Langkah tersebut sesungguhnya bisa dipahami sebagai upaya penyuluhan lewat media sekaligus sosialisasi kepada khalayak luas betapa perlunya diketahui gejala kekerasan (bullying) di dunia maya, menggugah kesadaran untuk belajar bersama, saling berbagi wawasan, mengingatkan tentang kekerasan di dunia maya berikut dampak-dampaknya.
Dengan demikian dapat dikatakan bahwa pengaruh kognitif atas lomba penulisan stop cyber-bully yang telah dipublikasikan para peserta dalam beragam perspektif telah mencapai sasarannya. Khalayak luas yang tadinya belum mengetahui apa itu cyber-bully semakin menjadi tahu. Jadi, dalam pesan-pesan bermakna yang telah disampaikan melalui tulisan-tulisan tersebut ditujukan kepada pikiran khalayaknya. (Walaupun penulis tidak ikut berlomba, namun tetap berucap salut dan salam kepada kompasianer yang telah berpartisipasi dalam lomba tersebut)
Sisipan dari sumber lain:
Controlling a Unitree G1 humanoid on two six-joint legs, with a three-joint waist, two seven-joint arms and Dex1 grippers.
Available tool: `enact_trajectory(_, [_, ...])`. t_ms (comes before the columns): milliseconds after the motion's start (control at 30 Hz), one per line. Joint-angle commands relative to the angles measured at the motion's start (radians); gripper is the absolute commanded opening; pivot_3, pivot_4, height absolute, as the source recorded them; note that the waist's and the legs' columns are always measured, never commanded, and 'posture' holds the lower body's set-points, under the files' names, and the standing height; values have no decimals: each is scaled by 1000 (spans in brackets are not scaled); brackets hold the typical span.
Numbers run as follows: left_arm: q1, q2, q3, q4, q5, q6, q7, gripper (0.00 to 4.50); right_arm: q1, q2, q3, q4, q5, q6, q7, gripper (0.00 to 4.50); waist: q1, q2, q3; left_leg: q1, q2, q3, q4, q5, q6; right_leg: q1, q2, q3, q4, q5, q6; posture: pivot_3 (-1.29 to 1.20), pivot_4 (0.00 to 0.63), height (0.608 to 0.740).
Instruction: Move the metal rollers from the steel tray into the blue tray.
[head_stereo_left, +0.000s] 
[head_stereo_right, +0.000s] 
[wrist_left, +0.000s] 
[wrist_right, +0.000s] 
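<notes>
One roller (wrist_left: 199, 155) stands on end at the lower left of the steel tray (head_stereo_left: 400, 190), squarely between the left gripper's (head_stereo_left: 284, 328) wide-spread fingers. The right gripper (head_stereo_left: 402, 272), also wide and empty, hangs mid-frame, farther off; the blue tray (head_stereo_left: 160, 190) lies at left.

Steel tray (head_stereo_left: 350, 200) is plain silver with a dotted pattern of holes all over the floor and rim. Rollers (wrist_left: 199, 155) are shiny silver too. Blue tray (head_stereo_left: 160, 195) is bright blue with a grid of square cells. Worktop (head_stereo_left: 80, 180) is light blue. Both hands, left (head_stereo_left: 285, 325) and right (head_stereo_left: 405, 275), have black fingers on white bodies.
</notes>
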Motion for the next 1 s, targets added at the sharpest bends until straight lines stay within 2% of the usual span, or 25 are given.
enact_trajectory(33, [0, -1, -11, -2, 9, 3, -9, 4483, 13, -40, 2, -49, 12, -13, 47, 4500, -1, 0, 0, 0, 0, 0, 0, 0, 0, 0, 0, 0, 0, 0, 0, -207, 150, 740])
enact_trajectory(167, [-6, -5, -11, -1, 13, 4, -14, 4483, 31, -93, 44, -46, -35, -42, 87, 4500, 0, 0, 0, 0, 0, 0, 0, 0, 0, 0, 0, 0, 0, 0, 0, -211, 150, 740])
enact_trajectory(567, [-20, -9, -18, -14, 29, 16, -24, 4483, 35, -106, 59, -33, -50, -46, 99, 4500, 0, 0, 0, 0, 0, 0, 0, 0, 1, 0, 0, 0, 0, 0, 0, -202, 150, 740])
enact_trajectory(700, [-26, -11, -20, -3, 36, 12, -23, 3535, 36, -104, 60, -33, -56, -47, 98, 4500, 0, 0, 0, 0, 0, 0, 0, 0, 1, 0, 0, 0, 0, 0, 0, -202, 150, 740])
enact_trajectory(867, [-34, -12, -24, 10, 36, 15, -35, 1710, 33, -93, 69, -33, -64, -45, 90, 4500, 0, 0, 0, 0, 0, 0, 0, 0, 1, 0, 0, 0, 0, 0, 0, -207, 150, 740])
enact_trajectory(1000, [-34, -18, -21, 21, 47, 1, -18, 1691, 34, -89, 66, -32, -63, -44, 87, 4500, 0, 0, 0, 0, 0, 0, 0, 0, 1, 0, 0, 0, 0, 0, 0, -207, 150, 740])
Sedangkan untuk mencapai pengaruhnya secara behavioral, tentu saja masih ada langkah yang perlu dilakukan. Dalam konteks komunikasi, setelah dilakukan kampanye/penyuluhan atau sosialisasi lewat media, proses penyampaian pesan terkait stop cyber-bully tersebut layaknya disusul dengan perencanaan komunikasi yang cermat. Untuk meminimalisir sekaligus mengantisipasi merebaknya kekerasan di dunia maya maka pemetaan atau mapping terhadap sasaran yang hendak dicapai menjadi suatu kebutuhan bilamana diharapkan suatu pengaruh yang optimal.
Komunikasi tatap muka dalam forum/kelompok terbatas menjadi pilihan yang dianjurkan, karena dalam model komunikasi demikian (tatap muka) memiliki kelebihan di antaranya: proses penyampaian pesan dari komunikator kepada komunikan dapat berlangsung secara timbal balik, lebih terbuka, mendalami tentang topik yang dikemukakan, penyatuan emosi antara pelaku komunikasi, penyampaian pesan lebih persuasif dan mampu mengubah sikap, pembiayaan relatif lebih murah.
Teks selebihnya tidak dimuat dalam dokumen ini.